Work to complete: Every line of the listing must be repeated in the answer without alteration.

The data:
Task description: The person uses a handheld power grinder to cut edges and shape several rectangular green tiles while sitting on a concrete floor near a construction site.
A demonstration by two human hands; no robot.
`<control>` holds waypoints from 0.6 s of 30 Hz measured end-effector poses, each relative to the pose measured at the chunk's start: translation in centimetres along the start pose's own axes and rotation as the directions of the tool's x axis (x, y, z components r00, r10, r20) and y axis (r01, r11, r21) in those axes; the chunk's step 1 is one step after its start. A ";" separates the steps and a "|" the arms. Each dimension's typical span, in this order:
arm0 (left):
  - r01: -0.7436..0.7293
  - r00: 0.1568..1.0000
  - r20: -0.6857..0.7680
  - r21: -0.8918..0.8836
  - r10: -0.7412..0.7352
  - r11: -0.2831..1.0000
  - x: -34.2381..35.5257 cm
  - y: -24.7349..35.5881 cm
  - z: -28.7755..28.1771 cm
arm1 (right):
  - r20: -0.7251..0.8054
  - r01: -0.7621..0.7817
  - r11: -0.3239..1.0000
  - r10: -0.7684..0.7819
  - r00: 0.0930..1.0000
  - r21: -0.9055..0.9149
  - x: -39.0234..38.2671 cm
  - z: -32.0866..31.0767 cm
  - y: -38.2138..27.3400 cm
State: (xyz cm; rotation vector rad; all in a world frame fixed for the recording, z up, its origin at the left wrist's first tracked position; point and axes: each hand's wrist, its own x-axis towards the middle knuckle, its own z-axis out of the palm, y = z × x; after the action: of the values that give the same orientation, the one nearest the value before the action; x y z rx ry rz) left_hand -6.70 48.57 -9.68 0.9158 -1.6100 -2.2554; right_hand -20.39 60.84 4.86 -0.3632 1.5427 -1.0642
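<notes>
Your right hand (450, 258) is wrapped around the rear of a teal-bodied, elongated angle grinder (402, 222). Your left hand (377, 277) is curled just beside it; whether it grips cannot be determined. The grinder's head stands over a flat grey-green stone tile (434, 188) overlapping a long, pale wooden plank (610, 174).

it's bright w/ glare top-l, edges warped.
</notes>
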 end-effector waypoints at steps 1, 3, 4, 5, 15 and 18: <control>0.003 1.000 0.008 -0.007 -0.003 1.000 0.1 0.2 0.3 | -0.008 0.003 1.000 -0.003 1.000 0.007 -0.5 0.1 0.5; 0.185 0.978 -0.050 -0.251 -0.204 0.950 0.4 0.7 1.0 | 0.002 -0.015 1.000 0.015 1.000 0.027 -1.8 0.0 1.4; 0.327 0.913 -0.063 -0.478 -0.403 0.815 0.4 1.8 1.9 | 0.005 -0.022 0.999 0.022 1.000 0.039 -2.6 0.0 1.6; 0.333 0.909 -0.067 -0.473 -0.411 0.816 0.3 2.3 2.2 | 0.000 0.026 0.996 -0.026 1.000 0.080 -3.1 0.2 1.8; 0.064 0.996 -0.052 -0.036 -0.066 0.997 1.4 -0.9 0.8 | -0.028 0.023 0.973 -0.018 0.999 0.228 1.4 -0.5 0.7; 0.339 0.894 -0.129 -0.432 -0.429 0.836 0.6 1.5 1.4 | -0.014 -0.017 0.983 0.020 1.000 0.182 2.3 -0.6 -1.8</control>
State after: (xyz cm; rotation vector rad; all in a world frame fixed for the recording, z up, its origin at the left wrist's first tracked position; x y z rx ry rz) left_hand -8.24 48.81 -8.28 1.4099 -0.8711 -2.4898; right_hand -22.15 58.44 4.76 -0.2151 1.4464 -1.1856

Reply:
Task description: The person uses a handheld power grinder to cut edges and shape several rectangular green tiles while sitting on a concrete floor near a construction site.
A demonstration by two human hands; no robot.
`<control>` holds waypoints from 0.6 s of 30 Hz measured end-effector poses, each relative to the pose measured at the chunk's start: translation in centimetres along the start pose's own axes and rotation as the directions of the tool's x axis (x, y, z components r00, r10, r20) and y axis (r01, r11, r21) in those axes; the chunk's step 1 is one step after its start. A ";" separates the steps and a "|" the arms. Each dimension's typical span, in this order:
arm0 (left):
  - r01: -0.7436..0.7293
  - r00: 0.1568..1.0000
  - r20: -0.6857..0.7680
  - r21: -0.8918..0.8836
  - r10: -0.7412..0.7352
  - r11: -0.2831..1.0000
  - x: -34.2381..35.5257 cm
  - y: -24.7349..35.5881 cm
  - z: -28.7755..28.1771 cm
arm1 (right):
  - r20: -0.7251..0.8054
  - r01: -0.7621..0.7817
  - r11: -0.3239..1.0000
  - r10: -0.7684..0.7819
  - r00: 0.0930..1.0000
  - r21: -0.9055..0.9149
  - x: -39.0234..38.2671 cm
  - z: -32.0866..31.0767 cm
  - y: -38.2138..27.3400 cm
State: (xyz cm; rotation vector rad; all in a world frame fixed for the recording, z up, its origin at the left wrist's first tracked position; point and axes: each hand's wrist, its own x-axis towards the middle knuckle, its own z-axis out of the palm, y = z × x; after the action: of the values that give the same orientation, the one nearest the value before the action; x y z rx ry rz) left_hand -6.70 48.57 -9.68 0.9158 -1.6100 -2.2554; right_hand -20.39 60.84 4.86 -0.3632 1.5427 -1.0642
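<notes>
Your right hand (450, 258) is wrapped around the rear of a teal-bodied, elongated angle grinder (402, 222). Your left hand (377, 277) is curled just beside it; whether it grips cannot be determined. The grinder's head stands over a flat grey-green stone tile (434, 188) overlapping a long, pale wooden plank (610, 174).

it's bright w/ glare top-l, edges warped.
</notes>
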 end-effector waypoints at steps 1, 3, 4, 5, 15 and 18: <control>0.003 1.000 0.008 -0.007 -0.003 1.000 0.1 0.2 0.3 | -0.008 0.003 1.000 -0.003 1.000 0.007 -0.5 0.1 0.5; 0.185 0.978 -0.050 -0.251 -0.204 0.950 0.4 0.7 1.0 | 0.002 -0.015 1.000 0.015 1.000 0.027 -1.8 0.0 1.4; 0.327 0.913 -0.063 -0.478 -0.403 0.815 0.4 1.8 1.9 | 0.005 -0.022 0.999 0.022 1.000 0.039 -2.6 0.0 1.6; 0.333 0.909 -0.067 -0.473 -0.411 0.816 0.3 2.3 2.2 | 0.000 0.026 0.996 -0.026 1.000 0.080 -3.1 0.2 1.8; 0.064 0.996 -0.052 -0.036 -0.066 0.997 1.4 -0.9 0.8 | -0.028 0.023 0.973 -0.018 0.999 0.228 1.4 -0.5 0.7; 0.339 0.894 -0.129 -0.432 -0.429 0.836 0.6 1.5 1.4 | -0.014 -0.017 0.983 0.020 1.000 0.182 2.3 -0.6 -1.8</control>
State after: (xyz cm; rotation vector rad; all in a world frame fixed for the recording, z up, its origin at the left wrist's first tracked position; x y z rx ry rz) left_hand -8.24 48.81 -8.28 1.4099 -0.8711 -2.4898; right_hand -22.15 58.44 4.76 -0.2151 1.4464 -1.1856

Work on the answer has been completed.